(Publicado en Revista Gurb el 9 de enero de 2015)
Los mártires salafistas de Oriente han
puesto en marcha el reloj de la última cruzada ciega contra el pobre y
decrépito Occidente. Nos quieren devolver a la oscura Edad Media, todos
con el culo en pompa y mirando a la Meca, el burro atado en el corral y
la mujer metida en el saco con la rejilla en los ojos para que no pueda
verla ni desearla el vecino de enfrente. Estábamos tan entretenidos en
nuestras cosas triviales, en nuestra corrupción, nuestra hipoteca y
nuestros domingos de alegre fútbol que nos habíamos olvidado ya de los
moritos de las cuevas lejanas que sueñan con un cielo lleno de vírgenes y
un delirio histórico llamado Al Andalus. Ha estallado una guerra
extraña: cabreros contra soldados, feroces lobos solitarios contra
inútiles ejércitos ultragalácticos, parias tuiteros de los suburbios con
el coco sorbido por recios imanes contra ciudadanos libres
aterrorizados en la conejera del Metro. No es una guerra entre razas ni
entre ideologías políticas, ni siquiera ya entre religiones: es una
guerra entre dos mundos, en plan H. G. Wells, entre siglos, entre dos
épocas, entre dos milenios. El espacio-tiempo einsteiniano de la
Historia se ha curvado sobre nosotros y ha degenerado en un violento
choque/guerra entre el pasado y el futuro. Los yihadistas anhelan
reconquistar Granada (y de paso Marbella, con todos los jeques dentro)

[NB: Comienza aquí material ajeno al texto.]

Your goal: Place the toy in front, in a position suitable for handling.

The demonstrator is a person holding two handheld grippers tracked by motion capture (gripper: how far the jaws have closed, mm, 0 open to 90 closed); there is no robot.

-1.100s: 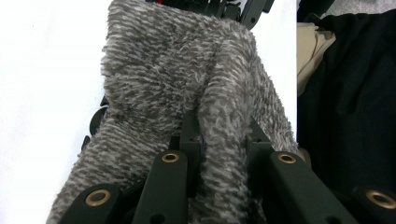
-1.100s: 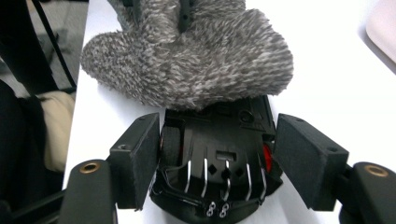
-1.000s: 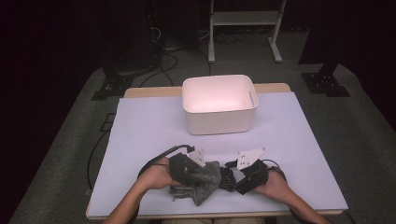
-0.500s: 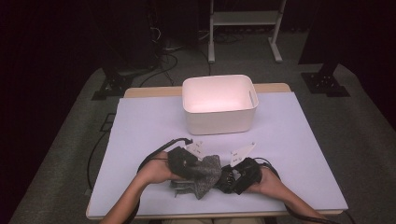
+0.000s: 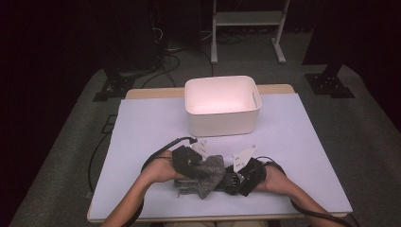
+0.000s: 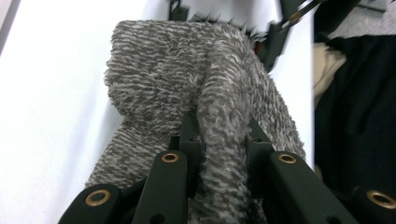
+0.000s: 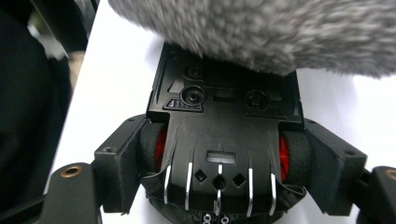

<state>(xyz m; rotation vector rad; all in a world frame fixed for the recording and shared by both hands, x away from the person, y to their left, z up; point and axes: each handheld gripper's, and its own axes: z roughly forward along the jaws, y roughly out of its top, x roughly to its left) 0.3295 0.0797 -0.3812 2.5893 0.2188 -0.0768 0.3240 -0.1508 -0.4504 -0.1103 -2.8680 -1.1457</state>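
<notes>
A grey fuzzy cloth [image 5: 208, 174] lies bunched between my two hands at the table's front edge. My left gripper [image 5: 191, 163] is shut on a fold of it. In the left gripper view the fold of cloth [image 6: 163, 84] stands pinched between the two black jaws of the left gripper [image 6: 219, 135]. My right gripper [image 5: 239, 178] is shut on a black toy car with red wheel hubs. The right gripper view shows the car [image 7: 224, 121] with its underside facing the camera and the right gripper [image 7: 224, 163] pressing on its wheels from both sides. The cloth [image 7: 261, 32] drapes over the car's far end.
A white plastic bin [image 5: 222, 118] stands at the middle back of the pale mat [image 5: 142, 127] that covers the table. Cables trail from both grippers across the front of the mat. Dark floor and a metal stand lie beyond the table.
Both hands stay at the same spot near the front edge. The grippers' grey plates have tipped up slightly and the cloth has bunched a little closer against the car.
</notes>
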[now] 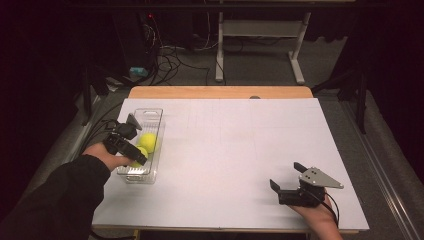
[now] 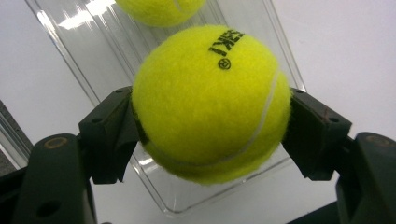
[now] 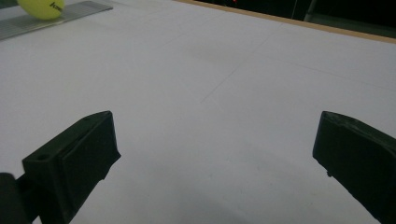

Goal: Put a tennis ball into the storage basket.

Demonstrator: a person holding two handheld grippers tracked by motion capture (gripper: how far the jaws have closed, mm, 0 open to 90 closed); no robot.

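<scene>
A clear plastic tray [image 1: 149, 116] lies at the table's left side with yellow tennis balls in it. My left gripper [image 2: 212, 130] is shut on one tennis ball [image 2: 210, 100], held above the tray's near end [image 2: 187, 198]; its jaws press the ball from both sides. A second tennis ball [image 1: 148, 142] rests in the tray behind it, and its lower edge shows as the ball [image 2: 161, 10] at the top of the left gripper view. My right gripper [image 1: 289, 176] stands open over the bare white table at the front right, nothing between its jaws.
The table [image 1: 240, 145] is covered in white paper with a wooden strip [image 1: 220, 92] along its far edge. Beyond it are cables [image 1: 170, 60] and a desk frame [image 1: 260, 40] on the dark floor. A tennis ball [image 3: 43, 8] sits far off in the right gripper view.
</scene>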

para templar sus cimitarras de odio y fuego bajo nuestro sol de oro,
rebanarnos el pescuezo y tostar sus traseros morunos en las jaimas
costeras del Bundesbank. Luego venderán a nuestras mujeres como esclavas
y se beberán nuestras bodegas, que podrán ser fanáticos religiosos,
pero no tontos. En París han matado a doce héroes del lápiz, los ángeles
de Charlie Hebdo que dijeron no a hincarse de rodillas ante los paletos
de las chilabas. Eran artistas librepensadores que nos hacían algo más
divertido y llevadero el mal trago de esta puta vida, intelectuales que
ejercitaban nuestra capacidad crítica y que nos hacían pensar con sus
ilustraciones y viñetas geniales. Los yihadistas no quieren que
pensemos, pensar hace más libre al ser humano pero lo arranca para
siempre de Dios. Occidente hace ya mucho tiempo que mató a su Dios. Lo
liquidaron entre Nietzsche, Marx y Freud, los tres patriarcas de la
modernidad que serían decapitados al minuto por los verdugos
enmascarados del Estado Islámico. Por eso, porque ésta es una guerra a
muerte de Dios contra el hombre, o lo que es lo mismo, una guerra del
hombre contra sí mismo en la que no caben treguas, ni armisticios, ni
negociaciones de última hora, el final solo puede ser uno: o ganan ellos
y nos imponen a su Dios lleno de sangre, ira y horror o ganamos
nosotros y les imponemos la libertad, la igualdad, la fraternidad,
nuestros anuncios de Chanel, la prima de riesgo y el Iphone 6. Tras
muchos siglos de esclavitudes, guerras y miserias, Occidente había
conseguido librarse de los clérigos de la superchería y la barbarie.
Hace tiempo que descubrimos la verdad: que el cielo, si no es justo y
democrático, no es un cielo al que merezca la pena llegar. El cielo de
estos camelleros de la muerte es más bien un infierno impuesto, un
desierto de polvo yermo y estéril, más que un paraíso celestial. Que se
queden con su Dios injusto, pacato, rufián. Viva el humanismo, viva el
hombre, el Renacimiento, Miguel Ángel, Mozart, Goya, las películas de
Woody Allen (aunque ya esté de capa caída), los sonetos de Quevedo, los
vuelos transoceánicos, la sonrisa libre y feliz de un niño que vuela su
cometa, una hamburguesa con mucha mostaza y mucho kétchup, los viajes
espaciales, el acelerador de partículas, el motor de mi viejo Ford, un
beso bajo la luz de luna y todo eso que nos da la vida y por lo que
merece la pena vivir y luchar. Occidente, en fin, con sus luces y sus
sombras, con sus males y decepciones, pero el único jardín del edén
conocido. Podrán matarnos a todos estos villanos del Corán macabramente
reinterpretado, podrán pasarnos a todos a cuchillo con sus torpes
cimatarras para imponernos su fe absurda y enloquecida. Pero nunca
podrán exterminar los valores que nos hacen profundamente humanos, los
valores que una vez nos rescataron de la charca, la jungla y la caverna y
nos insuflaron eso tan mágico y misterioso que algunos, ya seamos ateos
o creyentes, seguimos llamando alma.